Work task -
Set the listing down once more, exactly as given.

Supplied information -
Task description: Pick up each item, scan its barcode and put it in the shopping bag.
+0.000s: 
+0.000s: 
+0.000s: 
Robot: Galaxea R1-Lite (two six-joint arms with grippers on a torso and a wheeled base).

Task result -
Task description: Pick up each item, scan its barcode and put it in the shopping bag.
+0.000s: 
+0.000s: 
+0.000s: 
Robot: Galaxea R1-Lite (two six-joint arms with grippers on a torso and a wheeled base).

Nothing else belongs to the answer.